TASK PROMPT → Set down each line of the data below exactly.

COLLECTED MATERIAL →
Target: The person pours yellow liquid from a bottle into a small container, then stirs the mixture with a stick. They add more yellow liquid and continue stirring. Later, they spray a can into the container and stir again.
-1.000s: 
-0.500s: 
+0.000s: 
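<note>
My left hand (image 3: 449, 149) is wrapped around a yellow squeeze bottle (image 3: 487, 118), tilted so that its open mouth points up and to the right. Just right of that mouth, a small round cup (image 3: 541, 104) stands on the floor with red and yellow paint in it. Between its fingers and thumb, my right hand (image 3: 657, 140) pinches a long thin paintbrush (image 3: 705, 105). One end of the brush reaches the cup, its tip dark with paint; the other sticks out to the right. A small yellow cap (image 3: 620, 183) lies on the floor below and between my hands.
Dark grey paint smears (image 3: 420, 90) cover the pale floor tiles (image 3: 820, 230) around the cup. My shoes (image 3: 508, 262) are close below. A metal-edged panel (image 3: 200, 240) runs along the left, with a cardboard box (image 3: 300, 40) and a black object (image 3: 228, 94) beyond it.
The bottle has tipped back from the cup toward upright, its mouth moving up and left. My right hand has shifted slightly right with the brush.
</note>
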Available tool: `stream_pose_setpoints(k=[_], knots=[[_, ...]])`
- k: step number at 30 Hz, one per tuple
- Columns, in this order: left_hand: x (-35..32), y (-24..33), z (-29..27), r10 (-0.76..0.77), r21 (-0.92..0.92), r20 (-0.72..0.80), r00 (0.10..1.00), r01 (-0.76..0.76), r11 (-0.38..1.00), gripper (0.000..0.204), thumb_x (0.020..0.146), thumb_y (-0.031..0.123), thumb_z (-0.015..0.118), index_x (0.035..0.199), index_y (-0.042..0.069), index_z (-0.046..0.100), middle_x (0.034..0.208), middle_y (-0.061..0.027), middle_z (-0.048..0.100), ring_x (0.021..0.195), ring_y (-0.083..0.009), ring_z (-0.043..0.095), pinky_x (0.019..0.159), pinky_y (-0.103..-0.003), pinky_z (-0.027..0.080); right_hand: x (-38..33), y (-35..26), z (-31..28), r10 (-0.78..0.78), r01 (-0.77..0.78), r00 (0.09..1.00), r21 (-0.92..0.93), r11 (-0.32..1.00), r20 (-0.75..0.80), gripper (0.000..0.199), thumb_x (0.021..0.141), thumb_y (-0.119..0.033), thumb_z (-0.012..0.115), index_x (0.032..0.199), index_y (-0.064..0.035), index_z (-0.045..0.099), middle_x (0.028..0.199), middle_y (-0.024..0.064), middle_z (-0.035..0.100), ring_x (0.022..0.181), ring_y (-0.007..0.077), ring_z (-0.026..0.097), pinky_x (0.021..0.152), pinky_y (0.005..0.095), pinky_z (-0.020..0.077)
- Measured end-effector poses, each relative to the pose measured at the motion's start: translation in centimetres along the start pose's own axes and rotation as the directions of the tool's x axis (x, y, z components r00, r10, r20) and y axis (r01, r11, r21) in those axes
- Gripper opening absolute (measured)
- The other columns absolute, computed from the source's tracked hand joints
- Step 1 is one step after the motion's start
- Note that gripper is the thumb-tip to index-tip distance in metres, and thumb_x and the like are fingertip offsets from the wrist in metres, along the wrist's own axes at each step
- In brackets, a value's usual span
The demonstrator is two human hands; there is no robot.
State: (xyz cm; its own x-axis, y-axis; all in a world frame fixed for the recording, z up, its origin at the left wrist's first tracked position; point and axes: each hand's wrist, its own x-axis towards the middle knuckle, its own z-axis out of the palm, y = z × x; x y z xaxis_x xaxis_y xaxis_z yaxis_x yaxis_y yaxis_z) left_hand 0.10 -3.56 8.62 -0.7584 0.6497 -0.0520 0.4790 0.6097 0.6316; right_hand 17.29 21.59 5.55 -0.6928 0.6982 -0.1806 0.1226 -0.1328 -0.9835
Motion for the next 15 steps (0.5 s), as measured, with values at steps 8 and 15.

ANSWER FOR THIS EXERCISE →
Target: The person pours yellow liquid from a bottle into a small container, then stirs the mixture with a stick. They add more yellow liquid and continue stirring. Later, they spray a can into the container and stir again.
-1.000s: 
-0.500s: 
+0.000s: 
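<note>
My left hand (image 3: 449, 149) is wrapped around a yellow squeeze bottle (image 3: 487, 118), tilted so that its open mouth points up and to the right. Just right of that mouth, a small round cup (image 3: 541, 104) stands on the floor with red and yellow paint in it. Between its fingers and thumb, my right hand (image 3: 657, 140) pinches a long thin paintbrush (image 3: 705, 105). One end of the brush reaches the cup, its tip dark with paint; the other sticks out to the right. A small yellow cap (image 3: 620, 183) lies on the floor below and between my hands.
Dark grey paint smears (image 3: 420, 90) cover the pale floor tiles (image 3: 820, 230) around the cup. My shoes (image 3: 508, 262) are close below. A metal-edged panel (image 3: 200, 240) runs along the left, with a cardboard box (image 3: 300, 40) and a black object (image 3: 228, 94) beyond it.
The bottle has tipped back from the cup toward upright, its mouth moving up and left. My right hand has shifted slightly right with the brush.
</note>
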Available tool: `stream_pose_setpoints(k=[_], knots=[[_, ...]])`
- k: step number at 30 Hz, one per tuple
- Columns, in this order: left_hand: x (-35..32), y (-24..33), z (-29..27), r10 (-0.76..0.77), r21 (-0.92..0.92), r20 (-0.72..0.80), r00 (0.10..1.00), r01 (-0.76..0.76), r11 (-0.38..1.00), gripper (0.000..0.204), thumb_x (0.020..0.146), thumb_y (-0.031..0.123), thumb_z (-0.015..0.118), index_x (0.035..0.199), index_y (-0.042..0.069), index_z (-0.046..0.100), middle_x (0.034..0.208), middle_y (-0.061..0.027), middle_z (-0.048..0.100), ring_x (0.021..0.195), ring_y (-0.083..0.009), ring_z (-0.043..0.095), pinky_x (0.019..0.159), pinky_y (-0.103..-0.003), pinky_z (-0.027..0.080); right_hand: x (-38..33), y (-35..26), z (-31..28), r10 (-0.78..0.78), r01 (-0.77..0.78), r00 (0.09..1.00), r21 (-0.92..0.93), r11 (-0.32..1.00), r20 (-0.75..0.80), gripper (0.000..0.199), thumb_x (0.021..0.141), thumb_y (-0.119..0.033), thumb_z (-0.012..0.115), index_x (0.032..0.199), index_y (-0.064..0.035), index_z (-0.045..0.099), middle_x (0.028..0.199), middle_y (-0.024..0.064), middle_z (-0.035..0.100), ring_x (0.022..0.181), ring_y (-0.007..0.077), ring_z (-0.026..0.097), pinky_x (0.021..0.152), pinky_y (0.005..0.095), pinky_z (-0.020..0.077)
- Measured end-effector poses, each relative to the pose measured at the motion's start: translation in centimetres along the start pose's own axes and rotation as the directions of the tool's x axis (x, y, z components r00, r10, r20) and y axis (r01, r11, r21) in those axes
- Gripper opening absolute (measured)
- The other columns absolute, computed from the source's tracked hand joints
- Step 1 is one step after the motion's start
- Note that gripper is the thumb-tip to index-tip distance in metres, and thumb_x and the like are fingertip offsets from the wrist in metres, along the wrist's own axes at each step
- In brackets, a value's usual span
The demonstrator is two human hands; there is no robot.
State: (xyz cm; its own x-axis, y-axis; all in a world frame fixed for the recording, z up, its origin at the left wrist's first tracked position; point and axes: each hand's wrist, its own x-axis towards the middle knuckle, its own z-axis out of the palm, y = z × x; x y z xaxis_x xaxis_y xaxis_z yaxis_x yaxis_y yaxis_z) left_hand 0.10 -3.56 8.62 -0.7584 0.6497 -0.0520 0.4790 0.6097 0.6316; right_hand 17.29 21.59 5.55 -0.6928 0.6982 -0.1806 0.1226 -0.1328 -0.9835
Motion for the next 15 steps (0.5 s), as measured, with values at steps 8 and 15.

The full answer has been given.